Think of your top three reasons for buying up shares in a company? What are they? To be sure, the dividends must rank up there on your priority list. If you’re thinking of buying into FedEx, then you should know a couple of things about its dividends.
Dividends are measured as a percentage of the company’s profits. In fact, if you ever want to calculate the profitability of a company, looking at the share returns each stakeholder gets is a good place to start. In the past decade that FedEx has been in operation, it has not had what you would call significantly high profits. In fact, most years the company earned just about the same amount. The good news is that that means FedEx is a sure bet if you are looking for stability in your income-generating investments. The bad news- stagnating profits means that shareholders had been raking in the same amount for years. Anyone looking into FedEx dividends should not hope for drastic increases in dividends, at least not anytime soon.
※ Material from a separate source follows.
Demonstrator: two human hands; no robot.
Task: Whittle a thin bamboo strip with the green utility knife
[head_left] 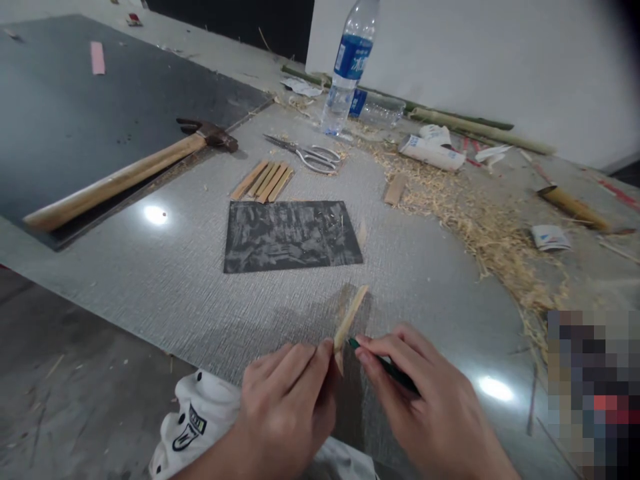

Last week FedEx shares closed at $210 per share. That is just below the firm’s 52-week high of $211 apiece and way above the $145 a share that the company suffered in that period. Should the company ride on this streak, its market cap will be large. Now, FedEx’s triple digit share value might look impressive, especially considering that the current yield per share is 0.96%. The yield per share stands 25% above that of the company for the same period in 2016. These yields are based on the firm’ earnings. The thing is, while FedEx’s earnings growth potential seems great at first glance, it pales in comparison to almost 75% of the companies operating in FedEx’s industry. The average growth potential for the US and global-based logistics companies stands at about 26%; FedEx’s stands at an approximate 11%. FedEx’s earnings growth potential is an indicator that the company has a bit of a rough road ahead of it before it can become a dividend stalwart.
Even with those negatives in play, analysts are hopeful about the future of the company. Seeking Alpha rate the company’s stock as a buy because it has “very strong growth potential.” According to these analysts, the fact that FedEx growth potential stand as it is today is impressive considering its numerous stagnated dividend prices over the years, not to mention how low a dividend it is giving its shareholders at the moment. If you start from the bottom, then you have a lot of room for improvement.
Other firms, on the other hand, are more cautious about FedEx future earning potential and the consequent dividend potential. The future improvement in dividend value is based on the assumption that the company’s debt to equity ratio will remain the same over the years, and the ratio is unpredictable for the company if its history is anything to go by. Other analysts calculate that the company’s upside is way below the recommended one for stocks with the value the company’s shares have, and that could be a problem to shareholders in future. All in all, FedEx dividends are at an all-time high at the moment, and while that might be a good thing, they are too uncertain to be stellar right now.